→ **AIM OF THE TASK**:
Repeat exactly each line of the data provided below.

→ **COLLECTED MATERIAL**:
* * *

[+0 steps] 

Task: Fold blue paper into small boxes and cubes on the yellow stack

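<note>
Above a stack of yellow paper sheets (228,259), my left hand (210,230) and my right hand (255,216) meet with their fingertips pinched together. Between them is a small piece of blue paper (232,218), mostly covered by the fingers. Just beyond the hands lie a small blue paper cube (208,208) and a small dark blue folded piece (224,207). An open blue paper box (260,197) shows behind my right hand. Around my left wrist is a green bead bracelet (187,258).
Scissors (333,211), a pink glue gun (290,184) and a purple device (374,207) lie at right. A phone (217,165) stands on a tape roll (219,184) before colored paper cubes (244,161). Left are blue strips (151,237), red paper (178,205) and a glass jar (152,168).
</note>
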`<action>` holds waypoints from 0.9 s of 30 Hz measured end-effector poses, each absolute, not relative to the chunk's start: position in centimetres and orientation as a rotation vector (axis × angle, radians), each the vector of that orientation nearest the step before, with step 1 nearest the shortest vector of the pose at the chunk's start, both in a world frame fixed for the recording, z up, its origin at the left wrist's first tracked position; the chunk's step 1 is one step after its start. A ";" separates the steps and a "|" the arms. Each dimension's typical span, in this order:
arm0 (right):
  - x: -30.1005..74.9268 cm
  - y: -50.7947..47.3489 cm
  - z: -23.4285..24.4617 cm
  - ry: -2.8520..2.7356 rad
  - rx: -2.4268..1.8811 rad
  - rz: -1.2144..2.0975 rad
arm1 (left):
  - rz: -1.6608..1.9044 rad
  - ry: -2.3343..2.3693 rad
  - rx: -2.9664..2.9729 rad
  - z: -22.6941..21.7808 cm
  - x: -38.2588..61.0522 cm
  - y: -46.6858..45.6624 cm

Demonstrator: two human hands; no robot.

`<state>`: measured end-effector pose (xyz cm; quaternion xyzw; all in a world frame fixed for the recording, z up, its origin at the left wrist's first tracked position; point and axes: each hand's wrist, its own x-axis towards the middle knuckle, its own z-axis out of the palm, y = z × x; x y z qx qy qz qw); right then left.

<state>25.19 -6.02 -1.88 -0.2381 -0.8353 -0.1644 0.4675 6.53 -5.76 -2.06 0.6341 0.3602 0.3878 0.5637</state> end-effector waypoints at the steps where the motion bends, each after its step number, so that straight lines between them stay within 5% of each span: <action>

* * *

→ **RESPONSE TO THIS EXERCISE**:
[+0 steps] 

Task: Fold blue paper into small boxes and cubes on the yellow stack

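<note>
Above a stack of yellow paper sheets (228,259), my left hand (210,230) and my right hand (255,216) meet with their fingertips pinched together. Between them is a small piece of blue paper (232,218), mostly covered by the fingers. Just beyond the hands lie a small blue paper cube (208,208) and a small dark blue folded piece (224,207). An open blue paper box (260,197) shows behind my right hand. Around my left wrist is a green bead bracelet (187,258).
Scissors (333,211), a pink glue gun (290,184) and a purple device (374,207) lie at right. A phone (217,165) stands on a tape roll (219,184) before colored paper cubes (244,161). Left are blue strips (151,237), red paper (178,205) and a glass jar (152,168).
</note>
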`<action>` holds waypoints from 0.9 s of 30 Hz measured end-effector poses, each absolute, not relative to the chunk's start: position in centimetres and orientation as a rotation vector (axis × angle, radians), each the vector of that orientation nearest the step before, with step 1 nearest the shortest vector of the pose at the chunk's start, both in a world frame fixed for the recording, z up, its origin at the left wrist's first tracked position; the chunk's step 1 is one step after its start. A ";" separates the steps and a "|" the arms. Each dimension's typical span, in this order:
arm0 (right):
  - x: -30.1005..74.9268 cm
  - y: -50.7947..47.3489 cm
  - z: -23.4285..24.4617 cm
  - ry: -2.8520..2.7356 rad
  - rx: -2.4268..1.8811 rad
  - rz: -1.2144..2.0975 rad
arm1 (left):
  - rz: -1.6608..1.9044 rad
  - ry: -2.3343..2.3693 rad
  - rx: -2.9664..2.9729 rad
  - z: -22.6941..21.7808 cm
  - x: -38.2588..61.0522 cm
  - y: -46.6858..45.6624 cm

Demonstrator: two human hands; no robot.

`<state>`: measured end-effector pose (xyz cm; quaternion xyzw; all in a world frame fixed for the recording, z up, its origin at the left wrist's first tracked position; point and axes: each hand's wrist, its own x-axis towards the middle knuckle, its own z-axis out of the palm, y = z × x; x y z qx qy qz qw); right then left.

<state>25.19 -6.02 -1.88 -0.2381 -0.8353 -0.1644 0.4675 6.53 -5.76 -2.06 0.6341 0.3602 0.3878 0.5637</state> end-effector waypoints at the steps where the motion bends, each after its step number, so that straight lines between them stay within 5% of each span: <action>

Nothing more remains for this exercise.